Backpropagation Explained for Programmers

The Chain Rule is All You Need

Backpropagation sounds scary. It's just the chain rule from calculus applied systematically to a computation graph. If you understand function composition, you can understand backpropagation.

The chain rule: if y = f(g(x)), then dy/dx = (dy/dg) * (dg/dx).

That's it. Backprop chains this rule through every operation in your neural network.

Build a Miniature Autograd Engine

The best way to understand backpropagation is to implement it.
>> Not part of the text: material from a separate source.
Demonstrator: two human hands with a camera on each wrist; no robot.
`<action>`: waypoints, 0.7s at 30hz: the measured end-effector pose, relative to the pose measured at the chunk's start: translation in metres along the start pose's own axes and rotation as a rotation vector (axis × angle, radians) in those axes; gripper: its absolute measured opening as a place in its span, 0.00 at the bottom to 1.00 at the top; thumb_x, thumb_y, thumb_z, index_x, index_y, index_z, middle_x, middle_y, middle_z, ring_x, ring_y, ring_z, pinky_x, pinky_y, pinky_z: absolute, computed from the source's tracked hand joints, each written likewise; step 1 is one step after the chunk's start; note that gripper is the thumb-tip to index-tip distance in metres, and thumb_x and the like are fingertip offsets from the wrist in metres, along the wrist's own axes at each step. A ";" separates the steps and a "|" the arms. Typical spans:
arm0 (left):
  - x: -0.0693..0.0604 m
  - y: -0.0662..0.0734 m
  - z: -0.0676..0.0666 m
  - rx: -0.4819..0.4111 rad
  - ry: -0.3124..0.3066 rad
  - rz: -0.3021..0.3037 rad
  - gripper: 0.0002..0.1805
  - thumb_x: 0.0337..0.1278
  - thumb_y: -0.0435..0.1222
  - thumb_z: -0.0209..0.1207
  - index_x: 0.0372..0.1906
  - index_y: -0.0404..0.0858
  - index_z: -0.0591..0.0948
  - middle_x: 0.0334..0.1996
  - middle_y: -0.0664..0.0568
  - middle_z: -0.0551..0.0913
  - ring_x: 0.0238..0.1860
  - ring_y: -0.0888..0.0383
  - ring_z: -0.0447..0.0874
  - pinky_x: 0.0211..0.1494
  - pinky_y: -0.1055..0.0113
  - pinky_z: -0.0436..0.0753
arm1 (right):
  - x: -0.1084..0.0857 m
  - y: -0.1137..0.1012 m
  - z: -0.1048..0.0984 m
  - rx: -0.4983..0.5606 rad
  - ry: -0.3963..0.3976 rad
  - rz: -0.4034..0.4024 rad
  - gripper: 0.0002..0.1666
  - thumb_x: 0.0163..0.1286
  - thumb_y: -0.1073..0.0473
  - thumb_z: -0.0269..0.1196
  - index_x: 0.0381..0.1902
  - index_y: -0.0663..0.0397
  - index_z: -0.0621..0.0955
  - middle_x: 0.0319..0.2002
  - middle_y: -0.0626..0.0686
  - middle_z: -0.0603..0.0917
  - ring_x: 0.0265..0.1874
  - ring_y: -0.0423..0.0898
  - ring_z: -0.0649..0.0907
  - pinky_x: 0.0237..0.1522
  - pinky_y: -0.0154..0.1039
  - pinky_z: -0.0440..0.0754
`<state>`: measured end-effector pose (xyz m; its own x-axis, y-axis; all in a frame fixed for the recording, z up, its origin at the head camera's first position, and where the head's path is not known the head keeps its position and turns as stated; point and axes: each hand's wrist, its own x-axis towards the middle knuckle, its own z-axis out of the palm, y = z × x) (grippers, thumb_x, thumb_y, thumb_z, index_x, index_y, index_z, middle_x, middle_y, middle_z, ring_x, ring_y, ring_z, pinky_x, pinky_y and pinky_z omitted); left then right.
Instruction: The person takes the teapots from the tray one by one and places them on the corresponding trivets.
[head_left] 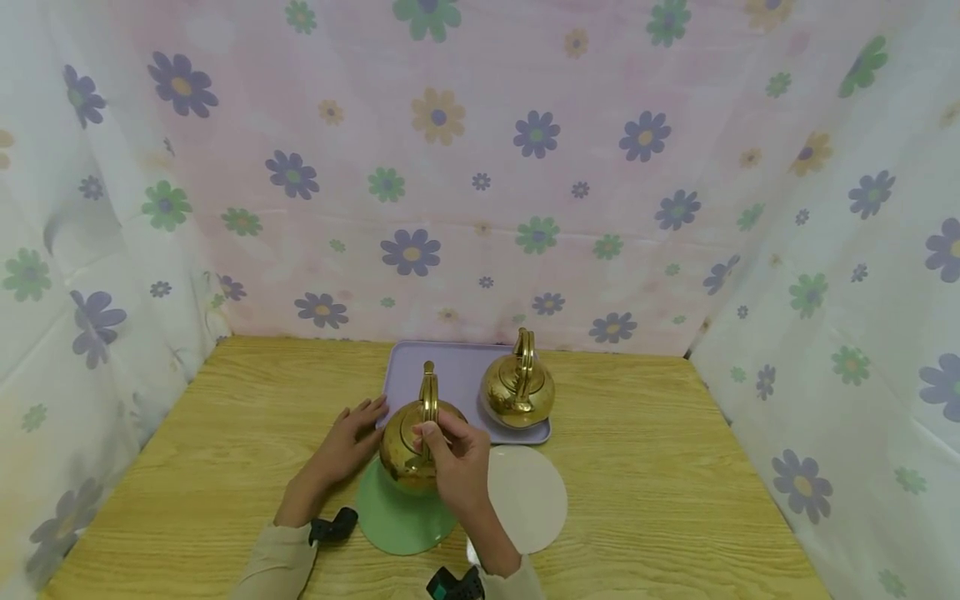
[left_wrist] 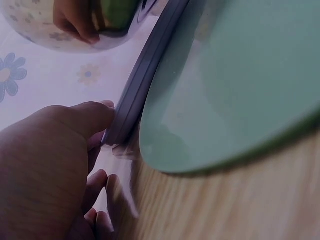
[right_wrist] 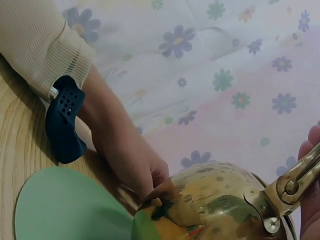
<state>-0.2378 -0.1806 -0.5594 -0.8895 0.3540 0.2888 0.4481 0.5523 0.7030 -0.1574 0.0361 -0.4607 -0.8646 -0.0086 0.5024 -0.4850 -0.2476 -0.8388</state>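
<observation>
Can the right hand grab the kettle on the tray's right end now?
Probably not: the right hand is gripping the other kettle by its handle. The right-end kettle itself looks unobstructed.

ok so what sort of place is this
Probably a small staged booth for tabletop work: flower-print cloth hangs at the back and both sides of a wooden table, where a gold kettle sits on a purple tray.

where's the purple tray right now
In the head view, the tray lies at the back of the table, just beyond the white disc, with the left hand at its left edge.
</observation>
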 end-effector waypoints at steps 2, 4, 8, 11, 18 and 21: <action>0.000 0.000 0.000 -0.001 0.000 0.002 0.25 0.72 0.31 0.58 0.68 0.24 0.72 0.72 0.34 0.68 0.74 0.26 0.58 0.73 0.25 0.47 | -0.001 -0.002 -0.001 -0.006 -0.007 -0.010 0.14 0.75 0.69 0.58 0.41 0.84 0.81 0.33 0.78 0.82 0.31 0.38 0.85 0.36 0.36 0.88; -0.001 0.001 0.000 -0.002 -0.001 0.003 0.25 0.72 0.31 0.57 0.69 0.24 0.72 0.72 0.34 0.68 0.74 0.26 0.58 0.73 0.26 0.47 | -0.002 -0.004 -0.002 -0.004 -0.011 -0.012 0.14 0.75 0.70 0.58 0.42 0.85 0.80 0.34 0.78 0.82 0.31 0.38 0.85 0.36 0.36 0.88; -0.001 0.002 -0.001 -0.003 0.000 0.004 0.25 0.72 0.32 0.57 0.68 0.24 0.73 0.72 0.33 0.68 0.74 0.26 0.59 0.73 0.26 0.47 | -0.004 -0.007 -0.003 -0.008 -0.018 -0.007 0.13 0.75 0.71 0.57 0.42 0.84 0.81 0.34 0.78 0.82 0.32 0.38 0.85 0.37 0.36 0.89; -0.001 0.002 -0.001 -0.001 0.001 0.004 0.25 0.72 0.32 0.57 0.68 0.24 0.73 0.72 0.33 0.69 0.73 0.26 0.59 0.73 0.25 0.47 | -0.006 -0.008 -0.004 -0.007 -0.011 0.005 0.14 0.75 0.70 0.58 0.42 0.84 0.81 0.35 0.77 0.83 0.32 0.38 0.85 0.38 0.35 0.88; 0.000 0.002 0.000 0.007 0.005 0.000 0.24 0.72 0.31 0.58 0.68 0.25 0.74 0.72 0.33 0.69 0.73 0.26 0.59 0.73 0.25 0.47 | -0.010 -0.010 -0.005 -0.001 -0.018 -0.033 0.15 0.75 0.69 0.58 0.41 0.86 0.80 0.33 0.79 0.82 0.32 0.38 0.85 0.36 0.35 0.88; 0.000 0.001 0.000 0.012 0.002 -0.002 0.24 0.72 0.32 0.57 0.68 0.25 0.74 0.72 0.34 0.69 0.74 0.26 0.59 0.73 0.25 0.47 | -0.012 -0.008 -0.006 0.001 -0.025 -0.044 0.14 0.75 0.71 0.57 0.41 0.86 0.80 0.32 0.79 0.81 0.32 0.37 0.85 0.35 0.36 0.89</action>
<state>-0.2370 -0.1801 -0.5582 -0.8907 0.3511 0.2888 0.4472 0.5620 0.6958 -0.1438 0.0441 -0.4614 -0.8388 -0.0218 0.5441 -0.5225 -0.2488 -0.8155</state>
Let's build a tiny version of PyTorch's autograd.

import math

class Value:
    """A scalar value with automatic gradient computation."""

    def __init__(self, data: float, _children=(), _op=""):
        self.data = data
        self.grad = 0.0  # Gradient of loss w.r.t. this value
        self._backward = lambda: None  # Function to compute gradients
        self._prev = set(_children)
        self._op = _op

    def __repr__(self):
        return f"Value(data={self.data:.4f}, grad={self.grad:.4f})"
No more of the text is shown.